The meeting on medicines involving the health minister and sponsored by Pfizer takes place as the health service is preparing to re-negotiate the Pharmaceutical Price Regulation Scheme, a vast agreement between the health service and the drug firms on the prices of medicines – a product on which the NHS spends £12 billion a year.
Last year Pfizer was fined £84.2 million for overcharging the NHS on anti-epilepsy drugs, a decision the company took issue with and appealed to the Competition and Appeal Tribunal over.
A Pfizer spokesperson said: “From time to time Pfizer provides corporate sponsorship to a variety of think tanks in the UK, including Reform, in order to explore and understand the key health policy issues of the day, including access to new innovative medicines.”
They went on: “Further detail about the event can be found on the Reform website and details about Pfizer’s corporate sponsorships are captured and made public within our annual disclosure reports.”
On the issue of anti-epilepsy drugs, the spokesperson said: “While it would not be appropriate to go into any further detail at this time due to the ongoing nature of the appeal process, we have previously stated that [the drugs] were a loss making product for Pfizer and the Flynn transaction represented an opportunity to secure ongoing supply of an important medicine for patients with epilepsy, while maintaining continuity of supply.”
Both the Department of Health and the Ministry of Justice said ministers “meet with a wide range of people” and “representatives from many organisations”, which is “in keeping with Cabinet Office guidance.” No money is passed to any of the ministers involved.

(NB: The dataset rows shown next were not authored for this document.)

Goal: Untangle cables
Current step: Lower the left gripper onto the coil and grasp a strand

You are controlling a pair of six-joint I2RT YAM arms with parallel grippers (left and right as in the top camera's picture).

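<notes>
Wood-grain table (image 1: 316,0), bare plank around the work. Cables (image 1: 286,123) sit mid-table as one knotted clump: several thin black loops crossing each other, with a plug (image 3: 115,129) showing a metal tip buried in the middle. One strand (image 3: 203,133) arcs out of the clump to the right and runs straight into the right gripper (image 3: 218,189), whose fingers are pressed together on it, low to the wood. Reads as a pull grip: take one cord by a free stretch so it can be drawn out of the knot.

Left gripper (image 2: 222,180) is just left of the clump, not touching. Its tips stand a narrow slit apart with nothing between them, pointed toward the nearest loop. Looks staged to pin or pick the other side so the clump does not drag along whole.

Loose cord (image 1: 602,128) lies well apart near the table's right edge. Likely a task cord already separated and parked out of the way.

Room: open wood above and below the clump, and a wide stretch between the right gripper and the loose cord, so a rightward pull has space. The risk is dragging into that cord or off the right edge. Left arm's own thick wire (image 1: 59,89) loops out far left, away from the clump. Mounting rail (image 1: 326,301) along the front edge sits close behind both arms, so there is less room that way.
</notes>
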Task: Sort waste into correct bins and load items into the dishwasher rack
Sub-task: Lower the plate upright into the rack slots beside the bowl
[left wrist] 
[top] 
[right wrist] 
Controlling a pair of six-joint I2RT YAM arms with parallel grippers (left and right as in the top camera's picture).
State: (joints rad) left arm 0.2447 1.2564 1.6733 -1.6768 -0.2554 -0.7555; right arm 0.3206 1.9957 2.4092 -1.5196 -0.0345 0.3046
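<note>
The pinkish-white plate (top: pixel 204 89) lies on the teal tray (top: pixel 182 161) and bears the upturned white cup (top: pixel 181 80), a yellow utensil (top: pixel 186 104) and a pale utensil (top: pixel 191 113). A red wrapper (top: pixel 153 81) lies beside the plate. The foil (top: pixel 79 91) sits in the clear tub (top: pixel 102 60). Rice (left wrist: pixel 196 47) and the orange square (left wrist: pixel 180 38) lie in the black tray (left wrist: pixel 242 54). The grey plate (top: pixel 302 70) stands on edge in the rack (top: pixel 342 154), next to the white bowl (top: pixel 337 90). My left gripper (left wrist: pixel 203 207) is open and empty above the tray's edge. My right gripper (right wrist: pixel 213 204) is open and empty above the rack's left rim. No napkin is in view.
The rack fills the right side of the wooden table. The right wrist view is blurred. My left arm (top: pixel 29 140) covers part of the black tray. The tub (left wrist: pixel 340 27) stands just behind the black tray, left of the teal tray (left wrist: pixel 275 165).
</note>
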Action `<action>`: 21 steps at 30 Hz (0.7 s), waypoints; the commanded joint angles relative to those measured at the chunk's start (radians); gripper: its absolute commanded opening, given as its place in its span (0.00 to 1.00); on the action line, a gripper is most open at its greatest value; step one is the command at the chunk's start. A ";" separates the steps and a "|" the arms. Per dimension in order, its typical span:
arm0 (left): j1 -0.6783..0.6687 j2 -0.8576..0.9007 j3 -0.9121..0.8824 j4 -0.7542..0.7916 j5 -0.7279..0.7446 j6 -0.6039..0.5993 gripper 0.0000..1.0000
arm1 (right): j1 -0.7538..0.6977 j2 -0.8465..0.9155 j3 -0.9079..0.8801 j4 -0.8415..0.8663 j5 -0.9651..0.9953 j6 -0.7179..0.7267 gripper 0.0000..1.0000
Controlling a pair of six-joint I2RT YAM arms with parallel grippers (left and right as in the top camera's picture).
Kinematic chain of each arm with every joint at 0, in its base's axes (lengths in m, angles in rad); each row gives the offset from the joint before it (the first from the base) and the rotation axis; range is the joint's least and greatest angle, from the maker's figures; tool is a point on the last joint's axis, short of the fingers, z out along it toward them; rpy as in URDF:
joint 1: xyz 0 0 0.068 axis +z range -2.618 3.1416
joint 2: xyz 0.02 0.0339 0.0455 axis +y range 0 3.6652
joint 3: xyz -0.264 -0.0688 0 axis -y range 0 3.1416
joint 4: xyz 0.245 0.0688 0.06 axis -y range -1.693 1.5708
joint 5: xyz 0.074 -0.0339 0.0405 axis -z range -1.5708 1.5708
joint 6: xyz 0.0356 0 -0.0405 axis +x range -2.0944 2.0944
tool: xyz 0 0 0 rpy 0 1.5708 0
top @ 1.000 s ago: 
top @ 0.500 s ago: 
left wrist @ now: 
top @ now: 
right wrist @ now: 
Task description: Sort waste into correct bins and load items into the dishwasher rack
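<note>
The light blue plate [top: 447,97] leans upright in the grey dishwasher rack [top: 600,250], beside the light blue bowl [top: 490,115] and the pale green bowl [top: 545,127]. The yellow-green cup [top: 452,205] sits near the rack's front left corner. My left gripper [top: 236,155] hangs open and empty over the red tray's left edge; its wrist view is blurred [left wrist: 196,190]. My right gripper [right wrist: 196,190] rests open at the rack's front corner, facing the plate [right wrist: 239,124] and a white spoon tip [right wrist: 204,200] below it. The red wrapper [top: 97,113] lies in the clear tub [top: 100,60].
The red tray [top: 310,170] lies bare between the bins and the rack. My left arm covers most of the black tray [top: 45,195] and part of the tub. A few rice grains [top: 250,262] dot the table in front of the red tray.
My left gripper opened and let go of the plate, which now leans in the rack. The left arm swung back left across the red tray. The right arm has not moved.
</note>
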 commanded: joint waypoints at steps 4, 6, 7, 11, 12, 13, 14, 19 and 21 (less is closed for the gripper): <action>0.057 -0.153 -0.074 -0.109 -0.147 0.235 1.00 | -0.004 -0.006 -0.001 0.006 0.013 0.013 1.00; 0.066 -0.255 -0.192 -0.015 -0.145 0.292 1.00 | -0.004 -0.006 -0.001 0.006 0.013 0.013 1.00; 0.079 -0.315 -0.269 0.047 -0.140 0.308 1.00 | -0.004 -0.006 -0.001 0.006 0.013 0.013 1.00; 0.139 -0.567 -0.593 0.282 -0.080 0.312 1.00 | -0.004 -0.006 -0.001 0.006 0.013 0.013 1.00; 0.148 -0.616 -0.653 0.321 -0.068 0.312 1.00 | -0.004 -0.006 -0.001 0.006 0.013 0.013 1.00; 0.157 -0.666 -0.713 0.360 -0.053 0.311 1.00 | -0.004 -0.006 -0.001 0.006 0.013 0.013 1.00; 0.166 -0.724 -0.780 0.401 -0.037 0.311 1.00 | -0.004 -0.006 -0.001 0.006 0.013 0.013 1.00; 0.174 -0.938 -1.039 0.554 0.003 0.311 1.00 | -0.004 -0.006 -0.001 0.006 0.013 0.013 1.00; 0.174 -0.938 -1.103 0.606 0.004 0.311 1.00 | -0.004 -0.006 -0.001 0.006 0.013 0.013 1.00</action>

But Sarah Clarke of the Alliance for Lobbying Transparency said the content of the meetings must be transparent. “The perception that politicians listen to big business more than to voters corrodes public trust in politics,” she said. “A more robust statutory lobbying register combined with more detailed ministerial diaries would create greater accountability and transparency around those seeking to influence policy, and would help voters feel they were taking back control of our democracy.”
Reform says it is “politically independent, with an MP of each of the main parties on our Advisory Board”. However, the think tank has a strong Conservative history. It was founded in 2001 by Nick Herbert and Andrew Haldenby, both of whom worked in the Conservative Research Department. Herbert is now an MP and police minister, while Haldenby is still Reform’s director. On the think tank’s site, he writes: “Some people call us “centre-right” because of our interest in value for money in public spending. The best description is ‘liberal’ with a small l.”
BuzzFeed News asked Haldenby if these seminars meant Reform was taking cash for access to ministers.
He said: “The fact is it is not cash for access. We are an educational charity and we bring together policymakers and companies and others to discuss an issue. The minister and the sponsoring company will be there, but crucially they won’t be the only people in the room. This won’t be a secret conversation. Other experts, people from other companies and other groups will be there.”
He added that he would consider inviting BuzzFeed News journalists to the events to show that there was nothing untoward going on – but as these events were under Chatham House rules, we would not be able to report the conversations that took place. Haldenby also said the think tank is “entirely transparent about corporate support on our website”.